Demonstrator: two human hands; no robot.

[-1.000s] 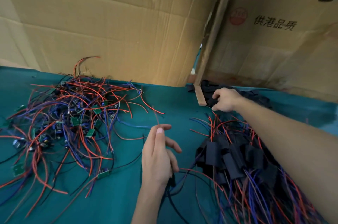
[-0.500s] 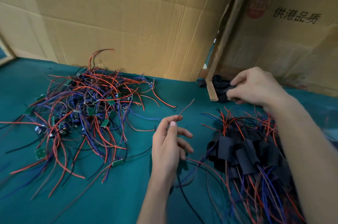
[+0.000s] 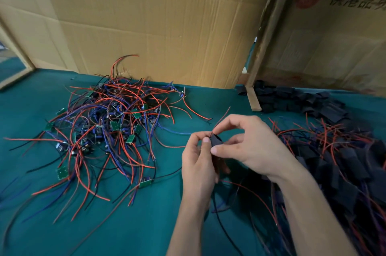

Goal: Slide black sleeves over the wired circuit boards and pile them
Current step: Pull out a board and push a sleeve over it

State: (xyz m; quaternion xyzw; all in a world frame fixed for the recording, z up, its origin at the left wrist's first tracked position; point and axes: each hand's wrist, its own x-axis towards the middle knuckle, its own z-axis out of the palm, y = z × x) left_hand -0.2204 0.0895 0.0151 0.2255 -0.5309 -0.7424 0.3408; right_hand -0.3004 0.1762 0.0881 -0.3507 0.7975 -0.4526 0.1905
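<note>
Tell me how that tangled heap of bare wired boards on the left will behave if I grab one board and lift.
The heap of wired boards would probably drag neighbours along, since its red, blue and black leads cross and loop through each other. The leads look thin and floppy, curving loosely over the green cloth. Each board looks small, so likely light.

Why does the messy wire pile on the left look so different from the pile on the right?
The left pile shows bare green circuit boards among loose, spread-out wires; in the right pile black sleeves hide the boards. The left pile looks bright red and blue; the right pile looks mostly black. Both have red and blue wires and lie on the green table.
</note>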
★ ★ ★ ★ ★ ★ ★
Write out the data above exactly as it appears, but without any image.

■ Answer box:
Demonstrator: two human hands; no robot.

[-1.000s] 
[-0.500s] 
[+0.000s] 

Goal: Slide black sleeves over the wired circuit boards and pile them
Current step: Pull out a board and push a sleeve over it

State: (xyz m; quaternion xyzw; all in a world frame fixed for the recording, z up, its origin at the left wrist's first tracked position; point and axes: each hand's wrist, its own x-axis towards the middle knuckle, its own z-axis out of the palm, y = z × x) left_hand -0.2204 0.0895 0.0151 0.2255 -0.5309 -0.7424 0.3408; right_hand -0.3004 0.1762 0.0881 -0.3507 0.7975 -0.4526 0.1905
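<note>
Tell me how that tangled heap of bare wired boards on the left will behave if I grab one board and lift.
The heap of wired boards would probably drag neighbours along, since its red, blue and black leads cross and loop through each other. The leads look thin and floppy, curving loosely over the green cloth. Each board looks small, so likely light.

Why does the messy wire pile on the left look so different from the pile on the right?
The left pile shows bare green circuit boards among loose, spread-out wires; in the right pile black sleeves hide the boards. The left pile looks bright red and blue; the right pile looks mostly black. Both have red and blue wires and lie on the green table.
</note>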

No further answer is needed.